The Pip-Boy clock has crossed a small but very satisfying line: it can now receive phone notifications.

Not just plain ASCII text. Not a hand-typed message through a Bluetooth debugging tool. Actual Android notifications, rendered on the phone as a tiny four-color image and delivered to the e-ink screen over BLE.

This is the next step after the first working Pip-Boy clock prototype and the later phone-based Web Bluetooth time sync. First the screen became a clock, then the phone could set its time, and now the phone can send the little machine something worth displaying.

This matters because the display is not a normal screen. It is a 2.13-inch quad-color ePaper panel with black, white, red, and yellow. It is slow, stubborn, and wonderful. It also does not have a font stack that can casually handle every character my phone might send. Cyrillic, extended Latin, emoji, punctuation - all of that gets messy fast if the microcontroller has to render text directly.

So I changed the problem.

Instead of sending text and asking the Pip-Boy to draw it, the Android app now renders the notification into a 250x122 bitmap first. The firmware receives that bitmap as packed two-bit pixels and paints it directly to the ePaper panel.

The phone does the typography. The Pip-Boy does the display.

That turned out to be a much better split.

It also fits the broader ePaper direction I have been poking at with the TRMNL screen playground: let the screen keep its physical, slow-refresh character, but move the fiddly rendering decisions to the place that can handle them cleanly.

The Bluetooth side needed some care too. At first I tried pushing the whole image as fast as Android would write it. Technically the writes succeeded, but the nRF52840 did what tiny embedded devices often do when you get too optimistic: it quietly failed to keep up.

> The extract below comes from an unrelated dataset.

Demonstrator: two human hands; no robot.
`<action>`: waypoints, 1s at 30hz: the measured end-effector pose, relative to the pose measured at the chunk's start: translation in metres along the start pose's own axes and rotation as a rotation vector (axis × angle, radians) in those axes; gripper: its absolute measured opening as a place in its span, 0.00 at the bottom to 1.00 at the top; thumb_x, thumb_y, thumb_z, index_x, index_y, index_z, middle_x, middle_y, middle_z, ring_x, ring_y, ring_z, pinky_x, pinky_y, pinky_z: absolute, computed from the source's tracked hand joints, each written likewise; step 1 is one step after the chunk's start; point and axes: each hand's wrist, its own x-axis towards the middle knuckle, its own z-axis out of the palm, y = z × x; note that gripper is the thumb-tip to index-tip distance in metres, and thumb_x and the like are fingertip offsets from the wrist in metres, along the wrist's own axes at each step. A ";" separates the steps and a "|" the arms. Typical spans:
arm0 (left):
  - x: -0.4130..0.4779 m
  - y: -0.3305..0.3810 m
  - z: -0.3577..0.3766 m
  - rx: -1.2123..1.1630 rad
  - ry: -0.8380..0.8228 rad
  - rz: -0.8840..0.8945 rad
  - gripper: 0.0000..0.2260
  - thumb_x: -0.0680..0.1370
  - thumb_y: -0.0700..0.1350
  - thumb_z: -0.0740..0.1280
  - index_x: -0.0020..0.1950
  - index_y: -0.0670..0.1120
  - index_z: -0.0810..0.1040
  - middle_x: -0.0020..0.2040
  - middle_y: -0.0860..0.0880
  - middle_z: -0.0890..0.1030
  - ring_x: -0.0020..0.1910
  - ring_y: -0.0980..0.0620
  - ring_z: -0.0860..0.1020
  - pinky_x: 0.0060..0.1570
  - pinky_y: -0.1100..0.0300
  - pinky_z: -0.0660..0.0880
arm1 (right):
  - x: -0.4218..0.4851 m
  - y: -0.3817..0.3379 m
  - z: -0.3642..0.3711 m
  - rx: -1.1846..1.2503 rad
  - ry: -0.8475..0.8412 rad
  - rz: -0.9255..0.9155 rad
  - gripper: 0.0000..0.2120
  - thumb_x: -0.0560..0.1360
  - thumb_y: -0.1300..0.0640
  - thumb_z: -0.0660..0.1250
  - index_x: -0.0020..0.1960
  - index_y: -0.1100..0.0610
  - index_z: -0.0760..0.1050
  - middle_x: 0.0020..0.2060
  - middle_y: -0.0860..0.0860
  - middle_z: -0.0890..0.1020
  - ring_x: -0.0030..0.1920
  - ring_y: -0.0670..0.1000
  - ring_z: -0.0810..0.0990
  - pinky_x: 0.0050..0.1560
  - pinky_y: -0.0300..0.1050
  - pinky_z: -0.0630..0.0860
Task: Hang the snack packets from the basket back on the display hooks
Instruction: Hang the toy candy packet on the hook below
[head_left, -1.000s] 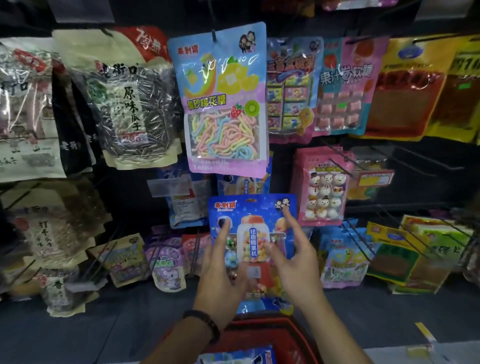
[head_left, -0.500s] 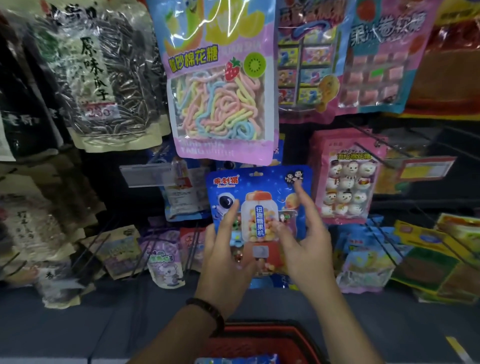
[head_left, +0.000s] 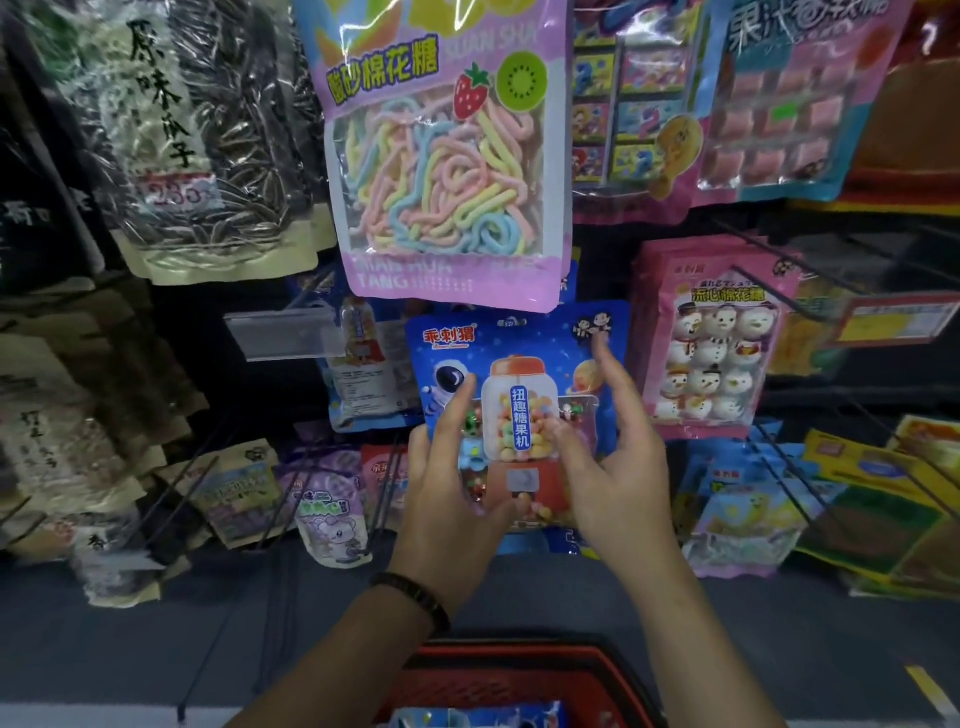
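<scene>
The blue gumball-machine candy packet (head_left: 519, 395) is held up against the display, its top edge just under the pastel marshmallow packet (head_left: 447, 156) and well above the red basket (head_left: 519, 670). The left hand (head_left: 447, 483) pinches its left side and the right hand (head_left: 608, 467) its right side — thumbs on the front, index fingers stretched upward. I judge it light, rather flat and stiff, with slippery film; better to hold it near the upper corners, beside the hanging hole. Readable on it: 乖刺猬, 扭趣糖果机 — above, 酸砂棉花糖 and "TANG".
</scene>
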 end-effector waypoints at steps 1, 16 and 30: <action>0.001 0.000 0.000 0.003 -0.006 0.000 0.49 0.71 0.29 0.74 0.77 0.71 0.58 0.63 0.57 0.67 0.57 0.68 0.74 0.45 0.67 0.81 | 0.001 0.001 0.000 -0.006 0.008 -0.004 0.35 0.81 0.63 0.71 0.81 0.40 0.64 0.74 0.29 0.70 0.73 0.31 0.69 0.66 0.32 0.75; 0.052 -0.020 0.013 0.137 -0.040 -0.003 0.46 0.75 0.38 0.75 0.80 0.66 0.53 0.65 0.49 0.66 0.49 0.85 0.66 0.39 0.84 0.68 | 0.000 0.035 0.001 -0.332 -0.088 0.120 0.40 0.81 0.58 0.71 0.83 0.34 0.54 0.78 0.46 0.60 0.72 0.31 0.63 0.58 0.15 0.61; 0.076 -0.035 0.011 0.274 -0.007 -0.013 0.49 0.72 0.45 0.79 0.77 0.73 0.49 0.70 0.47 0.60 0.64 0.45 0.74 0.54 0.71 0.71 | -0.040 0.055 0.011 -0.471 -0.243 0.197 0.29 0.82 0.51 0.69 0.80 0.46 0.64 0.73 0.42 0.63 0.72 0.38 0.64 0.67 0.31 0.65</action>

The fix was an old-fashioned little protocol:

  • Android sends IMG:BEGIN.
  • The Pip-Boy replies OK IMG BEGIN.
  • Android sends one IMG:DATA chunk.
  • The Pip-Boy replies OK IMG DATA.
  • Repeat until the frame is complete.
  • Android sends IMG:END.
  • The Pip-Boy verifies the size and checksum, then replies OK IMG END.

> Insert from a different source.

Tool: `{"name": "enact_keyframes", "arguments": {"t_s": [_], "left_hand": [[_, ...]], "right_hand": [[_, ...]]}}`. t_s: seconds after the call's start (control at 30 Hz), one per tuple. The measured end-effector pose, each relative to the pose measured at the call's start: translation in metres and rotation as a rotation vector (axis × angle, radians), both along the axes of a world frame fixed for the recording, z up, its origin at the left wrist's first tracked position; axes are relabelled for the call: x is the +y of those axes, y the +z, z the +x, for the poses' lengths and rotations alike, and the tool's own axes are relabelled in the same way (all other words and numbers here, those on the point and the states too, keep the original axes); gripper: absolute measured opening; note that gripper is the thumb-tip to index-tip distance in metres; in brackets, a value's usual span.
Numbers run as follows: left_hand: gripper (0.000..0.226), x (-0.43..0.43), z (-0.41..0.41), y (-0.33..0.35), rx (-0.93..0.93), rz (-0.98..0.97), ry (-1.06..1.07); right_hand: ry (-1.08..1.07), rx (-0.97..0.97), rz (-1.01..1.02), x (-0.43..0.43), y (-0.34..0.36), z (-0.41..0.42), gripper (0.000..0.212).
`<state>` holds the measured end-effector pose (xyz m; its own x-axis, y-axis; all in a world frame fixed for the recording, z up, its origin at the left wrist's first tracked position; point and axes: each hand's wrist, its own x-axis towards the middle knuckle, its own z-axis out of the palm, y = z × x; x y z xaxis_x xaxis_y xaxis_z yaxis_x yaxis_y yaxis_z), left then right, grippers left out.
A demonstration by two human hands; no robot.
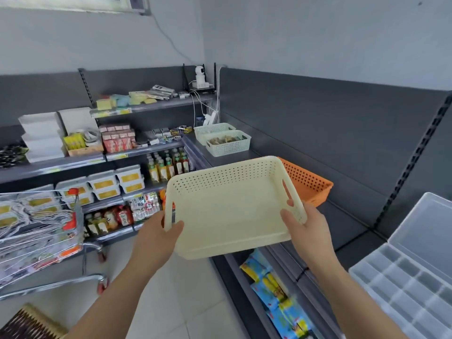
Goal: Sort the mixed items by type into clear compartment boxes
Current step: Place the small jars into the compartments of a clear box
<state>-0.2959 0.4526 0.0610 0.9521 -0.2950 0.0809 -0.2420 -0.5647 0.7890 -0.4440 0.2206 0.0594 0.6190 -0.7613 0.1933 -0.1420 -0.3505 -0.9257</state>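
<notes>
- Head view: held cream basket (pixel 230 211) tilted at centre, off the shelf.
- Curled left hand (pixel 166 231) round its 9 o'clock rim, thumb inside.
- Gripped its 3 o'clock rim with right hand (pixel 305 223), thumb inside, fingers hidden behind the wall.
- Saw orange basket (pixel 310 184) just behind, at 2 o'clock.
- Found compartment box (pixel 403 287) at 4 o'clock, lid raised.
- Spotted two white baskets (pixel 228 145) at 12 o'clock, cart (pixel 49 228) at 8 o'clock.
</notes>
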Motion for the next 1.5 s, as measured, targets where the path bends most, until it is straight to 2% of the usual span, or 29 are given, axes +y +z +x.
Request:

It is not glamorous. It is exactly the kind of boring reliability that makes hardware projects feel real.

BLE is also not left on all the time. The device opens a short Bluetooth window on startup, on clock refresh, or when I press KEY2. The Android app keeps the latest notification queued, scans for the Pip-Boy during those windows, connects automatically, sends the image, and then the firmware disconnects after a short idle timeout.

That gives me a nice compromise:

  • the device is not constantly advertising
  • the phone does not need nRF Connect
  • Unicode text survives because it becomes pixels first
  • the e-ink screen still keeps its retro, physical rhythm

The best part is how boring the successful test looked in the logs:

Found Pip-Boy UART advertisement

Auto-connecting to Pip-Boy

OK IMG END

And then, a few seconds later, the tiny red-and-yellow screen showed the notification.

That is the whole appeal of this project for me. It is a strange little machine made from modern parts, slow display physics, a phone app, Bluetooth packets, and a design language borrowed from an imaginary post-apocalyptic computer.

It is still not finished. The case is not final, the power story can improve, and the notification layout will probably get more personality. But now the Pip-Boy is no longer only a clock.

It can listen.

For the longer trail: this started as a quad-color Pip-Boy clock build, grew a small browser-based BLE sync page, and has now turned into a tiny notification receiver.